So we fit a model. We have some attempt at understanding a system, or at least some response variable given our set of predictors. But what we want to know is “is this model doing a good job?”. Significant predictor variables do not inherently mean that these predictors are informative or predictive of our response. Estimates of model performance attempt to quantify the amount of variance explained (e.g., \(R^2\)) or the relationship between predicted and empirical values of the response variable.
So we have our predictions that were made on data that the model hasn’t seen…so it reduces the chances that we would overfit. Now we want to assess the performance of the model. We can do so in a whole bunch of ways. A helpful way to think about model performance is to think about how we define model performance. Do we want a model whose predictions most closely match the data? Do we want a model is quite certain in it’s predictions (whether the predictions are wrong or right).
Calibration: Calibration refers to the statistical consistency between distributional predictions and true values. So are the range of predictions in alignment with the range and distribution of the empirical data.

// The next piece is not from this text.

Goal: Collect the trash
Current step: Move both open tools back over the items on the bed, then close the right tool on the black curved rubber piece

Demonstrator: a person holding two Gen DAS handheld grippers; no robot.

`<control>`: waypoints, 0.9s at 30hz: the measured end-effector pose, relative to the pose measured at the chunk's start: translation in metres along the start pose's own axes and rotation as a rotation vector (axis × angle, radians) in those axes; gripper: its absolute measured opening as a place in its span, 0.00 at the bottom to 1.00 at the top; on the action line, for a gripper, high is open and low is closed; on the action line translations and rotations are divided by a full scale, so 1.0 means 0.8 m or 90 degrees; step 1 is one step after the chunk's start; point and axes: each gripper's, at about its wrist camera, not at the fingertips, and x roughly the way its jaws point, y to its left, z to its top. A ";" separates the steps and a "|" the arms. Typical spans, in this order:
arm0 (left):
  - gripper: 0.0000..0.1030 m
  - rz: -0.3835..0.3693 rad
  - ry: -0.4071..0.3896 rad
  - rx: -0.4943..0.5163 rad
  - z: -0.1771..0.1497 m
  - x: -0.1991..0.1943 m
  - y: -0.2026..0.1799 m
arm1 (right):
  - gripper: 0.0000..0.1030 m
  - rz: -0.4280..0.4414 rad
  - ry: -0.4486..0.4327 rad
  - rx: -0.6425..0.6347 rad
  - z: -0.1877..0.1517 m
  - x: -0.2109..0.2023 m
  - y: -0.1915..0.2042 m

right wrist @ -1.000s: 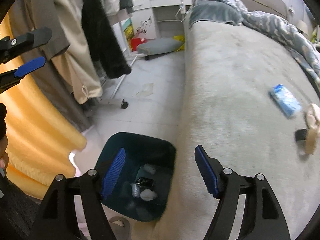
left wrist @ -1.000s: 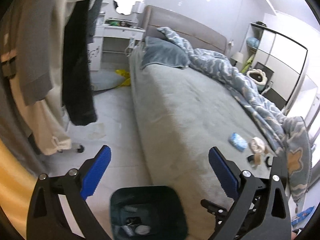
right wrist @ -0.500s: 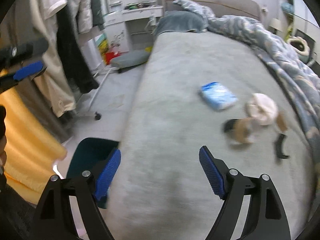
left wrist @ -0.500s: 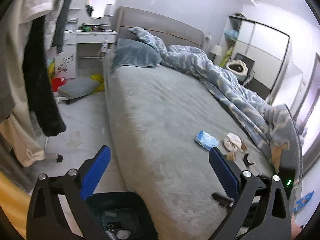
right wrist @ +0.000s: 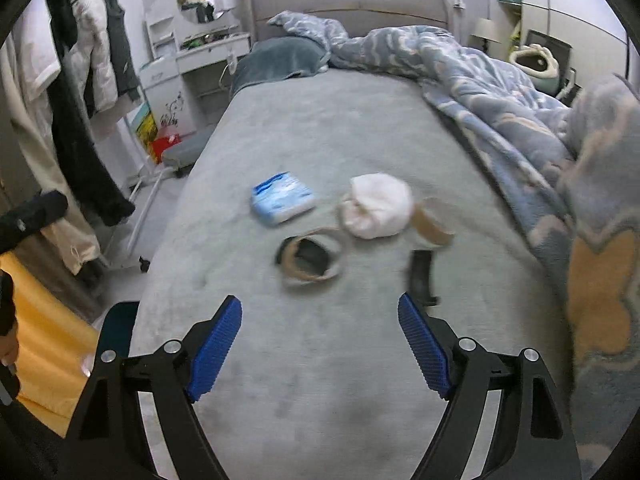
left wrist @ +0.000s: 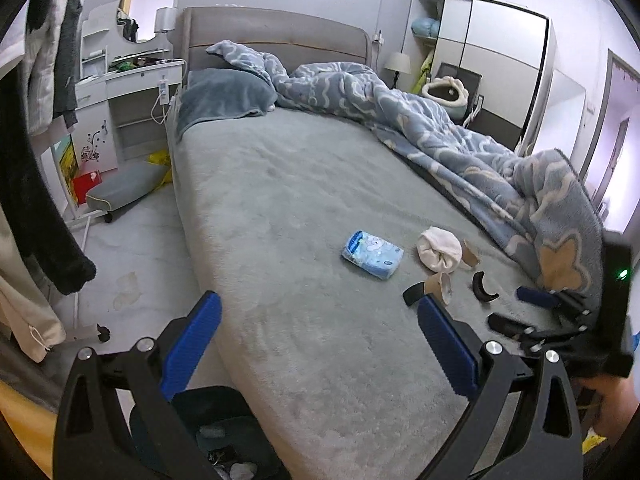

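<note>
While both tools are held over the near end of the bed [left wrist: 280, 208], nothing is gripped by either one. The left gripper [left wrist: 318, 340] is seen with its blue jaws spread wide apart, and the right gripper [right wrist: 320, 344] is spread wide too, with only gray bed cover between its fingers.

Down by the left gripper, a dark bin [left wrist: 224, 432] is set on the floor, just beside the bed edge. Some small bits of trash are seen inside it.

A little farther on, the trash is scattered on the bed cover. A black curved piece [right wrist: 420, 276] is found nearest the right gripper. Just beside it, a brown ring of tape [right wrist: 312, 260] is laid flat, though it is blurred. Behind those, a blue tissue pack [right wrist: 282, 198] and a white crumpled ball [right wrist: 378, 204] are placed near each other. A brown cardboard roll [right wrist: 430, 226] is tucked against the white ball.

Past the trash, a blue blanket [left wrist: 440, 120] is bunched along the right side. At the far end, a gray pillow [left wrist: 224, 96] is laid by the headboard [left wrist: 280, 36].
</note>
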 end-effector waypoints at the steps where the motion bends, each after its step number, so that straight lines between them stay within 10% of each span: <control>1: 0.97 -0.001 0.003 0.002 0.000 0.004 -0.004 | 0.79 -0.004 -0.003 0.002 0.000 -0.001 -0.008; 27: 0.95 -0.012 0.038 0.128 0.001 0.088 -0.094 | 0.64 -0.021 0.021 0.013 -0.001 0.058 -0.078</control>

This one is tricky to understand, but it basically argues that in a well-calibrated model, the distribution of the output predictions should roughly match the distribution of true values. So if a model predicts that 10 out of 100 points will have between 0.7 and 0.8 suitability, a well-calibrated model will have around 70% to 80% of the values in this range as true occurrence points.

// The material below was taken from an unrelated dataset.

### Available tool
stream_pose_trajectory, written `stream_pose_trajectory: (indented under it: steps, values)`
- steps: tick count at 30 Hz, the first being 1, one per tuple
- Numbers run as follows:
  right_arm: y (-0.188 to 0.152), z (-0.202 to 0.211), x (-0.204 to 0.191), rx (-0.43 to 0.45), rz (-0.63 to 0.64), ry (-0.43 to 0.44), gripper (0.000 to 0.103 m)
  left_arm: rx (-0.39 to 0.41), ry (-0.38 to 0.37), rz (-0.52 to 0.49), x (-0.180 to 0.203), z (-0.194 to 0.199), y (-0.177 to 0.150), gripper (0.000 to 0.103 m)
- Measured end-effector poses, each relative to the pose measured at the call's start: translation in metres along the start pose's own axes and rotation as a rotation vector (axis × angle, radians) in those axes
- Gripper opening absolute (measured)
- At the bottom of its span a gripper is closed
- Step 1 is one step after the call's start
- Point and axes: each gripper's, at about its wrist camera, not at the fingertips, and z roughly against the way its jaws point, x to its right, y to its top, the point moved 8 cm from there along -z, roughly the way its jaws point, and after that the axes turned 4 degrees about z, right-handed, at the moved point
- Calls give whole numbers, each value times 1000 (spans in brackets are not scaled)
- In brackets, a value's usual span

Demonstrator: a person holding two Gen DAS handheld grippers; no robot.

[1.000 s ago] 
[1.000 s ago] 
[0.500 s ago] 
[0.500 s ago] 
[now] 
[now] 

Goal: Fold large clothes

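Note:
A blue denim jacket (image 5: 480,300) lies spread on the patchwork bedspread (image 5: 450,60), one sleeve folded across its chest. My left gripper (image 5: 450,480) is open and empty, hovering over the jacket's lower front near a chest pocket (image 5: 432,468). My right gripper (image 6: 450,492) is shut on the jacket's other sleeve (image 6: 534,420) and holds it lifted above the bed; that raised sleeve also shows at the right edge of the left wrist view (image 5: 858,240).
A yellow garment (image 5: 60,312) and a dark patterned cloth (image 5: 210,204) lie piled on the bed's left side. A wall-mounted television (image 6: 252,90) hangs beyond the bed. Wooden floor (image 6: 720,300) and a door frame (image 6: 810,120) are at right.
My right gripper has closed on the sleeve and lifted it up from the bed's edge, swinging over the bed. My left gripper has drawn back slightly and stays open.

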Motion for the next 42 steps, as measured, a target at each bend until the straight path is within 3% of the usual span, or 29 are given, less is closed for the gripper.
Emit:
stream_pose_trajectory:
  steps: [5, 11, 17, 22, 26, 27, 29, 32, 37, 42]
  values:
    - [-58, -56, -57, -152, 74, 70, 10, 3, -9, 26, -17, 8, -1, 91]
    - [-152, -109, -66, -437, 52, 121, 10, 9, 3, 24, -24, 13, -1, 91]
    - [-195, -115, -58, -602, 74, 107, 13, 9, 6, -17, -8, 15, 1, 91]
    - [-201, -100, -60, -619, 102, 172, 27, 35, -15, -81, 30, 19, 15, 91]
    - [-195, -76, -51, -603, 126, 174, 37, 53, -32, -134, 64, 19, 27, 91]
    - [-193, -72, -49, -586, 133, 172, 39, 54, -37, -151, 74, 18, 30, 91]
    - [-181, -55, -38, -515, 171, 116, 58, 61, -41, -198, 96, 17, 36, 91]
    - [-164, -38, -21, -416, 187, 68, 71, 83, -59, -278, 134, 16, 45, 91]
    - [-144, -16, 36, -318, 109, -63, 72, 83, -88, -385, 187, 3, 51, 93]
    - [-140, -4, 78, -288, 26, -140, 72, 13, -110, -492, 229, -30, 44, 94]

Discrimination: discrimination refers to the ability of the model to rank values correctly. This makes the most sense when thinking about binary data, where the truth is 0/1 and the prediction takes on some continuous value.

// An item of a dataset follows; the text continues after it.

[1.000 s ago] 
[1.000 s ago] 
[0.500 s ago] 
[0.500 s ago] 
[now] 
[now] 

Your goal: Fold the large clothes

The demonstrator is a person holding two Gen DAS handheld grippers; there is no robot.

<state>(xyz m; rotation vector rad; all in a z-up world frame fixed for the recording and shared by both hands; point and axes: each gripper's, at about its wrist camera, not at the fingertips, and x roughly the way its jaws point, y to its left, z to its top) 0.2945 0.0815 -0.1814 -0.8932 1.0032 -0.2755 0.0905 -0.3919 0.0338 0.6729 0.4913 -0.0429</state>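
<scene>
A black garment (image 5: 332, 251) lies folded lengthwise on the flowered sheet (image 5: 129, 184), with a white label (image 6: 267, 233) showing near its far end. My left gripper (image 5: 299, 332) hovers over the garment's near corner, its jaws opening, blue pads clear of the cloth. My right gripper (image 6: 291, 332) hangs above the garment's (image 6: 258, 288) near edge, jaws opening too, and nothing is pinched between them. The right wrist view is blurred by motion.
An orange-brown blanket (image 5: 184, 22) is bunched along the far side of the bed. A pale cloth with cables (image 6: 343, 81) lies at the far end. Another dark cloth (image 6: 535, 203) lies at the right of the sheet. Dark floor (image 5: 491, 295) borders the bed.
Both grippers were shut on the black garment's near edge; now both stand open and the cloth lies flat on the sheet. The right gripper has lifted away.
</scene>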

One example of this would be AUC (the area under the receiver operating characteristic). This gets at the balance between the true positive rate (1’s correctly predicted as 1’s) and the false positive rate (0’s falsely predicted to be 1’s). True positive rate is commonly referred to as sensitivity and false positive rate is commonly referred to as 1-specificity. We won’t go into the details here, but the wikipedia for AUC is pretty solid, as is this explainer.
Precision: precision (also called sharpness) measures the uncertainty in model predictions for a given prediction
In a traditional view of precision, we can imagine the classic accuracy v. precision dartboard example, where accurate points tend to be in the center of the board, but precise points will be grouped together anywhere on the board. Precision in this case relates to the ability of the model to predict values that coincide with 0 or 1, such that an estimate of 0.5 is the least precise.
Accuracy: accuracy estimates the distance between predicted values and true values, typically ignoring the uncertainty in predicted values.
So one measure of accuracy for our simple example above would simply be the squared difference between prediction and truth (in order to make all values positive).
This results in a vector that gets at the relative error in each predicted point. We can also calculate a measure of performance for the entire model by measuring root mean squared error (RMSE). Here, we just take the square root of the average model accuracy as defined above as the squared difference.
## [1] 0.3847824
What is interesting here though is that these measures would not be comparable across models, and don’t really have clear bounds or ways to say that if RMSE is below a certain value, then the model is good. This is why we may prefer a measure of model performance that is either relative to an uninformed model (or some baseline model containing a few variables) or when the performance measure is bounded between certain values (e.g., a correlation between predicted and actual values will always be bound between -1 and 1).
This was obviously a simple example of how we could calculate one aspect of model performance, but there are plenty of others. For binary response data, there is a good discussion of model performance measures in https://doi.org/10.1002/ecm.1370. Otherwise, a good resource for thinking about model building and testing is Hastie, Tibshirani, and Friedman Elements of Statistical Learning (https://web.stanford.edu/~hastie/ElemStatLearn/).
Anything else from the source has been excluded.